Là, elle eut le souffle coupé en découvrant le visage blême de l’homme face à elle.

«Toi ?!!!? cria Louise, bouleversée. Vivant?!!!?…».

André. Vivant. L’espace d’un instant, elle se rappela en 1918 les gens du village lui disant que le corps d’André n’avait pas été retrouvé, son père lui rapportant un soir qu’un témoin du front l’avait vu mort. Mais il se tenait là, devant elle. Sous le choc lui aussi, il lui fallut du temps pour pouvoir répondre.

– Tu ne savais donc pas qu’on m’avait finalement identifié dans un hospice militaire ? J’avais d’abord perdu la mémoire, puis… elle m’est revenue au bout de plusieurs mois. Je suis rentré fin 1919, peu après… ton mariage et ton départ au Havre. J’ai été… anéanti en l’apprenant!

 Elle se rapprocha de lui, lui prit les mains en tremblant.

– On m’avait assuré qu’on t’avait vu mort !

– Qui t’a dit ça?!?

– Peu importe…

Louise soupçonnait son père d’avoir inventé cette version pour favoriser le mariage tant espéré. Mais la colère serait pour plus tard. André était devant elle, et c’était tout ce qui comptait en cet instant!

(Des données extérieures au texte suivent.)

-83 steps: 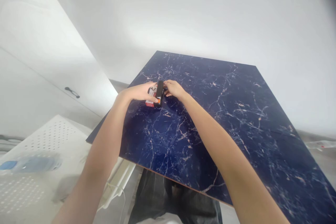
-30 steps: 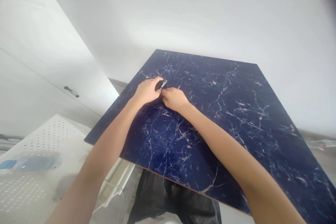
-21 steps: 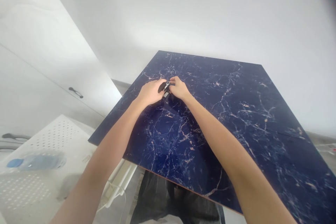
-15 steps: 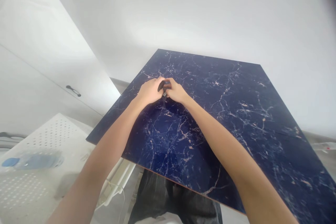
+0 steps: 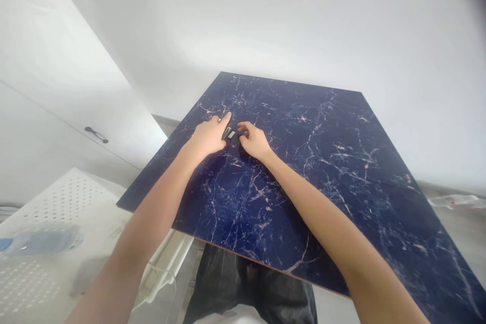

«J’étais désespérée, poursuivit-elle…J’ai accepté ce mariage comme un suicide, pour l’intérêt de mes parents. La vie n’avait plus de sens sans toi. Je n’aime pas mon mari : il m’a épousée pour reprendre l’affaire de mon père et moi pour satisfaire ma famille…». Elle s’approcha et passa tendrement sa main dans les boucles blondes qu’elle avait tant adorées.

«Je suis marié moi aussi, coupa-t-il. À Marie, l’herbagère. Elle avait perdu son mari et était seule avec ses trois enfants que j’avais toujours protégés. Elle ne s’en sortait pas. Nous avons convenu d’un accord pour que je la soutienne. Mais… c’est juste un arrangement. Il n’y a rien entre nous…»

En guise de réponse, elle l’embrassa. Il répondit longuement à son baiser : « Viens », lui dit-il.

Ils se levèrent et se dirigèrent vers le bois, main dans la main.

Alphonse revint plus d’une heure plus tard avec ses invités. Louise était seule, attendant patiemment sur la nappe.

« Ah ! Vous avez repris des couleurs! s’exclama Odette.

Louise, les joues rosies,  semblait illuminée de l’intérieur. 

– L’air de Clères me fait du bien, dit Louise d’un air détaché. Il nous faudra revenir, Alphonse…».

Alphonse soupira en levant les yeux au ciel. Ils partirent.

Neuf mois plus tard, un heureux événement eut lieu dans la famille Dubois. Un petite fille blonde (comme l’arrière-grand-mère, dit-on) avait vu le jour. Louise était radieuse. 

Afin de conforter la lignée de la famille, l’heureuse mère proposa à son mari de retourner dans l’année à Clères où l’air était si bénéfique.